Data excerpt:

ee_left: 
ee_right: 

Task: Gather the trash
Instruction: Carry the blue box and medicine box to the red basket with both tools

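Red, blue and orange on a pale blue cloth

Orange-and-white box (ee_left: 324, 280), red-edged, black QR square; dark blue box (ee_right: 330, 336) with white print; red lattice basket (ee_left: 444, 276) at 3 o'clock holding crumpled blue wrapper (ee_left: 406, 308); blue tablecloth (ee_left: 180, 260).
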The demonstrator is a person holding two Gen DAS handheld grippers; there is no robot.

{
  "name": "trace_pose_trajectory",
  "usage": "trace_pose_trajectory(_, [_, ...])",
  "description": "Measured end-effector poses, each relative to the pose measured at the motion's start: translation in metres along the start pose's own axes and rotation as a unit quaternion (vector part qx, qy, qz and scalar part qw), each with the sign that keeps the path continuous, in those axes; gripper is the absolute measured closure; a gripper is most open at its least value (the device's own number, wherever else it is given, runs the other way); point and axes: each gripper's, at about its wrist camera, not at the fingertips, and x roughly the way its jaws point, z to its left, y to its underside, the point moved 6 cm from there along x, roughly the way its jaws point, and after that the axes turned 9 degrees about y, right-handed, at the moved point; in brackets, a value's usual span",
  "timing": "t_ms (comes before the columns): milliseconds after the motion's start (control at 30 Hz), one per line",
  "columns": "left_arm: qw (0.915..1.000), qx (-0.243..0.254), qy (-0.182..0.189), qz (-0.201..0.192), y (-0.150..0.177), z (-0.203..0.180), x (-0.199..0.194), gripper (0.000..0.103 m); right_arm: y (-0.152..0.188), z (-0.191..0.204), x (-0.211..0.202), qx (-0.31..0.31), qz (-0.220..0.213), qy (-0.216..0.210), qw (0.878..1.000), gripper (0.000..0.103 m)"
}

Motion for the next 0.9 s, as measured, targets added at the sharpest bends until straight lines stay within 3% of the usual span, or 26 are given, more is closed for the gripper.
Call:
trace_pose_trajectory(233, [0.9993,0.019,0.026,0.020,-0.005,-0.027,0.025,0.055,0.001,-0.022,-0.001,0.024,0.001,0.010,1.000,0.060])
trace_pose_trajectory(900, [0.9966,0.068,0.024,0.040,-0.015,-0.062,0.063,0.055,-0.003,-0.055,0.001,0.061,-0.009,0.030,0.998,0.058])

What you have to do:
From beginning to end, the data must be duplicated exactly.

Response to this exercise:
ee_left: 
ee_right: 

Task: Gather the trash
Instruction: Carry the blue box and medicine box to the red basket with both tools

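Red, blue and orange on a pale blue cloth

Orange-and-white box (ee_left: 324, 280), red-edged, black QR square; dark blue box (ee_right: 330, 336) with white print; red lattice basket (ee_left: 444, 276) at 3 o'clock holding crumpled blue wrapper (ee_left: 406, 308); blue tablecloth (ee_left: 180, 260).
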The demonstrator is a person holding two Gen DAS handheld grippers; there is no robot.

{
  "name": "trace_pose_trajectory",
  "usage": "trace_pose_trajectory(_, [_, ...])",
  "description": "Measured end-effector poses, each relative to the pose measured at the motion's start: translation in metres along the start pose's own axes and rotation as a unit quaternion (vector part qx, qy, qz and scalar part qw), each with the sign that keeps the path continuous, in those axes; gripper is the absolute measured closure; a gripper is most open at its least value (the device's own number, wherever else it is given, runs the other way); point and axes: each gripper's, at about its wrist camera, not at the fingertips, and x roughly the way its jaws point, z to its left, y to its underside, the point moved 6 cm from there along x, roughly the way its jaws point, and after that the axes turned 9 degrees about y, right-handed, at the moved point; in brackets, a value's usual span",
  "timing": "t_ms (comes before the columns): milliseconds after the motion's start (control at 30 Hz), one per line",
  "columns": "left_arm: qw (0.915..1.000), qx (-0.243..0.254), qy (-0.182..0.189), qz (-0.201..0.192), y (-0.150..0.177), z (-0.203..0.180), x (-0.199..0.194), gripper (0.000..0.103 m); right_arm: y (-0.152..0.188), z (-0.191..0.204), x (-0.211..0.202), qx (-0.31..0.31), qz (-0.220..0.213), qy (-0.216..0.210), qw (0.878..1.000), gripper (0.000..0.103 m)"
}

Motion for the next 0.9 s, as measured, targets added at the sharpest bends until straight lines stay within 3% of the usual span, or 26 are given, more is closed for the gripper.
Call:
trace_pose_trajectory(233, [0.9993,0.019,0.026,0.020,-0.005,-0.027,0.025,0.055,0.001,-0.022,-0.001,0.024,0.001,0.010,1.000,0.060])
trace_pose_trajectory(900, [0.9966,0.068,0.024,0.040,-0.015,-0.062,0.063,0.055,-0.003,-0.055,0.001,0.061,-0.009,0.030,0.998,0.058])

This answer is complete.